* Work instructions *
Take the data below and extract the lines from the one with "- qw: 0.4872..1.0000" to the one with "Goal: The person", inclusive, exactly as written.

* Dataset excerpt *
————————
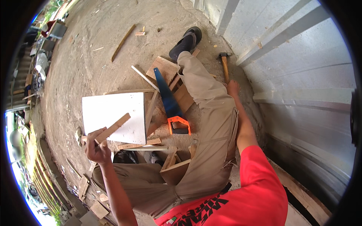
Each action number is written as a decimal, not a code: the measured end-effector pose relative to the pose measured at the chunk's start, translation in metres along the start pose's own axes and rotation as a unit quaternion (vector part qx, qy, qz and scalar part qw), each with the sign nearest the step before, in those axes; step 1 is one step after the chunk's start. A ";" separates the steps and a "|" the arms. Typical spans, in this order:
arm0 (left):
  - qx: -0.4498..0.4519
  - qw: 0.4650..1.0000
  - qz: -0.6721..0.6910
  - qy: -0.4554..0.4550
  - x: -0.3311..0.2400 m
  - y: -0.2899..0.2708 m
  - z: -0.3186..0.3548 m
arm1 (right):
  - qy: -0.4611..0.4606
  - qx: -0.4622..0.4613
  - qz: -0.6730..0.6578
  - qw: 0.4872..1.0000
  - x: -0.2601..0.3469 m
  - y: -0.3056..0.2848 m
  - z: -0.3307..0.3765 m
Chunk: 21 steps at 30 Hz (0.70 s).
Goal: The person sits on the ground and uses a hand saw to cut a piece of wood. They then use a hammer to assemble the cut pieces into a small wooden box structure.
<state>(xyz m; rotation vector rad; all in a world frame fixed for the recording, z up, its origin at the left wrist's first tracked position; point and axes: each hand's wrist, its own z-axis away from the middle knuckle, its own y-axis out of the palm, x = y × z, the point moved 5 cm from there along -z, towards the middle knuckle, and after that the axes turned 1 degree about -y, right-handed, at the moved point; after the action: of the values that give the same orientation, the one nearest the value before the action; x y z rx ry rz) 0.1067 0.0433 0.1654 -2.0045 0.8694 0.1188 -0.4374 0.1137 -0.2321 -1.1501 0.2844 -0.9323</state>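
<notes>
In my left hand (97, 146) is a short strip of wood (116, 127), pinched by the fingers and slanting up over a white board (113, 113). My right hand (233, 87) is at the handle end of a hammer (224, 64), beyond my right knee; its fingers look wrapped round the wooden handle. The hammer's dark head points away from me, near the metal wall. Between my legs, a handsaw (167, 96) with a dark blue blade and orange handle lies on wood pieces. The white board rests on a wooden frame left of the saw.
Wooden boards (163, 67) and offcuts lie under and around the saw. A wooden box-like piece (174, 170) sits between my thighs. Along the right runs a grey metal wall (301, 71). A long wood strip (123, 43) lies on the concrete floor farther off; scraps (100, 209) lie lower left.
</notes>
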 end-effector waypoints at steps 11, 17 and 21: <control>-0.319 0.929 0.091 -0.162 0.033 -0.036 0.006 | 0.050 -0.102 -0.119 0.986 0.061 -0.087 0.026; -0.368 0.891 0.233 -0.130 0.022 -0.038 -0.004 | -0.139 -0.140 -0.165 0.966 0.098 -0.159 0.107; -0.261 0.905 0.316 -0.113 0.036 -0.022 0.006 | -0.289 -0.092 -0.351 0.886 0.173 -0.200 0.215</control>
<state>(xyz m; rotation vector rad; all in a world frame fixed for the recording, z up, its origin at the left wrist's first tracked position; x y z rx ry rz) 0.1483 0.0365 0.1627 -2.0368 1.4112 1.0287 -0.2931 0.1044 0.0761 -1.6967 -0.5843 -1.1378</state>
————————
* Output of the task *
  - qw: 0.4872..1.0000
  - x: -0.2601..0.3469 m
  - y: -0.3056..0.2848 m
  - z: -0.3307..0.3765 m
Chunk: 21 steps at 30 Hz (0.70 s).
Goal: The person sits on the ground and uses a hand saw to cut a piece of wood. They then use a hammer to assemble the cut pieces into a small wooden box structure.

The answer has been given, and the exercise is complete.